Experimental Methods and Equipment
Transmission mode XAS
In this mode the X-ray photons passing through the sample are directly detected. For each photon energy E, selected via Bragg axis rotation of the DCM, the absorption coefficient µ is calculated from the logarithmic ratio of the incoming intensity I0 and the intensity It transmitted through the sample:
µ~ln [ I0 (E) / It (E) ]
I0 and It are measured with ionization chambers, and a third ionization chamber is used to measure the intensity transmitted through a reference sample (e.g., metal foil for energy calibration of the DCM). The gases and the pressure in the ionization chambers are optimized for the energy range of interest.
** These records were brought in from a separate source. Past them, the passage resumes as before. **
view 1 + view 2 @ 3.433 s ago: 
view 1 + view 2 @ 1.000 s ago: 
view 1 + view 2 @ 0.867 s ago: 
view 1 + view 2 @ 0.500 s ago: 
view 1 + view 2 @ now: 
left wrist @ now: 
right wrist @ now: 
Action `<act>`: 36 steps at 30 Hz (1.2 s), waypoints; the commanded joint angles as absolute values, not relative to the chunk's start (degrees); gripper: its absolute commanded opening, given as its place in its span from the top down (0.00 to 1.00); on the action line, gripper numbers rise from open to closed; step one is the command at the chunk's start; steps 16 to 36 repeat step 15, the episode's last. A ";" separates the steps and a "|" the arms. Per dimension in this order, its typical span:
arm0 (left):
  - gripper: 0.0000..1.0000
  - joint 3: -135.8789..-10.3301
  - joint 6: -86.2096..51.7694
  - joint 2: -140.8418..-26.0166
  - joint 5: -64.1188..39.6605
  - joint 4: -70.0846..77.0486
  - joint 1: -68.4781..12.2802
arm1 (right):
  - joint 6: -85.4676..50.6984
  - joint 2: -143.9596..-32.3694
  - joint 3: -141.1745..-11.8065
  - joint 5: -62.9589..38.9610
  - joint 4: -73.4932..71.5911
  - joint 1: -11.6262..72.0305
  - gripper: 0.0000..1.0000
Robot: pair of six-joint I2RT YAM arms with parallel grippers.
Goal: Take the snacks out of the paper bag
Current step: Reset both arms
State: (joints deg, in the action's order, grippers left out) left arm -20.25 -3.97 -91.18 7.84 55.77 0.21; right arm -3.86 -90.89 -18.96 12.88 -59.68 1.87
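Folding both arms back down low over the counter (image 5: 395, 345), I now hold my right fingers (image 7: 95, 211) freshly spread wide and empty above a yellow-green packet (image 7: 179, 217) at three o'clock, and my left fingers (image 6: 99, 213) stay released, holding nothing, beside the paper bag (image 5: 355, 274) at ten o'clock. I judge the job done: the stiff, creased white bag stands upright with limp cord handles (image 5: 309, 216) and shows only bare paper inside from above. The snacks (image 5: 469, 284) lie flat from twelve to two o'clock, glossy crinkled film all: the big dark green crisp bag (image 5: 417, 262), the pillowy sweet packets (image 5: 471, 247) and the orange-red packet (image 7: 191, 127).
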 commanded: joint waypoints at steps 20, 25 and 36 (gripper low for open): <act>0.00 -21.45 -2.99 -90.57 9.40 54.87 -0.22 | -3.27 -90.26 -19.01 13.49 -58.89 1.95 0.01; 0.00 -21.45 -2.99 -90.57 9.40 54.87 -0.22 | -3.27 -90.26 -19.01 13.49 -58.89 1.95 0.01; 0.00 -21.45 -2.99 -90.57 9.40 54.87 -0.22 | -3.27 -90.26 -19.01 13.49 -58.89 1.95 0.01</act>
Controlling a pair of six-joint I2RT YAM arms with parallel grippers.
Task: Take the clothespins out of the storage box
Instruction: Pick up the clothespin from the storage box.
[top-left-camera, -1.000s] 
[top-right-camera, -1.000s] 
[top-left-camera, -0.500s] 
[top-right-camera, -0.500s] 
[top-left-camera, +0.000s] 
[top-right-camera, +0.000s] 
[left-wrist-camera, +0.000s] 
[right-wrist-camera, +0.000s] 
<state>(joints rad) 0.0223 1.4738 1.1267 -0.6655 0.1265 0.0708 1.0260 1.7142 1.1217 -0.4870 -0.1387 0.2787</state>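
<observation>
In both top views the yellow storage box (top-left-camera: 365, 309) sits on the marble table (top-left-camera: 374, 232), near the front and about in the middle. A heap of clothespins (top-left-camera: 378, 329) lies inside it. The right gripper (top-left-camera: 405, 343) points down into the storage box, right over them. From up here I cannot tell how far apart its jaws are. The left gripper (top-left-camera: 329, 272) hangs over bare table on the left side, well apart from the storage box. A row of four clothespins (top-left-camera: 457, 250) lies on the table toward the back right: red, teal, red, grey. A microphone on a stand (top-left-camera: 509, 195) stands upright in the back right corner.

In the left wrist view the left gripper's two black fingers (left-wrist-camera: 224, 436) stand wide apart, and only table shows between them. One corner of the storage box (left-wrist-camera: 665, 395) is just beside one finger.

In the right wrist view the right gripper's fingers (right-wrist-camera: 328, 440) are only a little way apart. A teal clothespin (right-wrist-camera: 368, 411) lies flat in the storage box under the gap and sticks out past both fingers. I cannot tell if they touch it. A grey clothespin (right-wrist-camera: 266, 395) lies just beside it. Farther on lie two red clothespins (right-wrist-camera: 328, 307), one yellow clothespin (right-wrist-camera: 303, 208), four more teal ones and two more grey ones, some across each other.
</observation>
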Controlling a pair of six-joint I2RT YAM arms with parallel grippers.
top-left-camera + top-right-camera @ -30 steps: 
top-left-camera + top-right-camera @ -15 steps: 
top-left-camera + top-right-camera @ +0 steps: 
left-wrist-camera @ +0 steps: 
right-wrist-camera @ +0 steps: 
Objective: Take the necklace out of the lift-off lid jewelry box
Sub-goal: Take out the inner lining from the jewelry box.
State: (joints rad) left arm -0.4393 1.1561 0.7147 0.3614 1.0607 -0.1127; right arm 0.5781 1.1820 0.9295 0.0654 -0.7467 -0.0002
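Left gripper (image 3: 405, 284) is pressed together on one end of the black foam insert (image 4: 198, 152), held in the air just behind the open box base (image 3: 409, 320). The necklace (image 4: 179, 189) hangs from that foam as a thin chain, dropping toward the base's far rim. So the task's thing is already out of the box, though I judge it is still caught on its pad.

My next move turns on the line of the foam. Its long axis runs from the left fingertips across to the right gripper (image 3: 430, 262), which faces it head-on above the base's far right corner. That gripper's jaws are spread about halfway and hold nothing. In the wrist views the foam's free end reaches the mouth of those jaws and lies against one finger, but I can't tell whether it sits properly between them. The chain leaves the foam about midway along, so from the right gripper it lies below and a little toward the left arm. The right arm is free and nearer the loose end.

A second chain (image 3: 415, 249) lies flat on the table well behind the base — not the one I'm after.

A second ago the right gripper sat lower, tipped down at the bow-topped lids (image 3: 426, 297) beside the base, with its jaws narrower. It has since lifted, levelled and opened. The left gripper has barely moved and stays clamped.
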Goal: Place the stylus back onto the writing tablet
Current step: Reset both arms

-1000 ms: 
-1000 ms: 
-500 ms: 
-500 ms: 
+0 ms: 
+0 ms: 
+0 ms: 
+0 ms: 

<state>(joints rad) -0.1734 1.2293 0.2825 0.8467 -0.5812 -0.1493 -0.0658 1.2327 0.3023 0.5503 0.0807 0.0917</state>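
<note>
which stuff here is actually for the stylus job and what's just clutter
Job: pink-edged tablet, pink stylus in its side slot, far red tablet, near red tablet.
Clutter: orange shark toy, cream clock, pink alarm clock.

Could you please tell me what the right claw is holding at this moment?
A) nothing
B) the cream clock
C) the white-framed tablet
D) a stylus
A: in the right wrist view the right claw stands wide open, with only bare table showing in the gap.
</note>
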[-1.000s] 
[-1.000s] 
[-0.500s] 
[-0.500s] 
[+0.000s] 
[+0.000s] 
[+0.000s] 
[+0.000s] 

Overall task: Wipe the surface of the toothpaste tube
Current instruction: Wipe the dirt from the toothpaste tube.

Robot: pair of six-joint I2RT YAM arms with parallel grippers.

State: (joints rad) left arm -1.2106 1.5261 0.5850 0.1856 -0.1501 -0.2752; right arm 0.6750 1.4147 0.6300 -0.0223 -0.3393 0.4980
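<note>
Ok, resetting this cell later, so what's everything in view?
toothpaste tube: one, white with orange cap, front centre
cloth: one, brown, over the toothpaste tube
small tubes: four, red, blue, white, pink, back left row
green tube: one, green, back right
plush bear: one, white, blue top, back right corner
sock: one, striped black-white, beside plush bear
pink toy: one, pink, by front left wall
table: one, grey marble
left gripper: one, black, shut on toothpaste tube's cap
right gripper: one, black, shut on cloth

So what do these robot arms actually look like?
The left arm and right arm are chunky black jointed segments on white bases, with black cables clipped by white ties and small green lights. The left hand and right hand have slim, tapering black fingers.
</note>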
The transmission mode is the simplest and the most accurate method for studying thin samples (with thickness roughly about 1–2.5 absorption lengths) with a high concentration of the absorber element (>3-5%). The thickness of the sample should be uniform on the scale of an absorption length. Also, the sample should be as uniform as possible over the width of the beam, without “pinholes”.
Fluorescence mode XAS
In this mode the intensity If of a selected X-ray emission line of the element of interest is measured by a fluorescence detector while scanning the incoming X-ray energy with the DCM. To minimize elastic scattering the detector is mounted perpendicularly to the incoming beam. Absorption spectra are then obtained by dividing If by the incoming intensity I0 :
µ~ If (E) / I0 (E)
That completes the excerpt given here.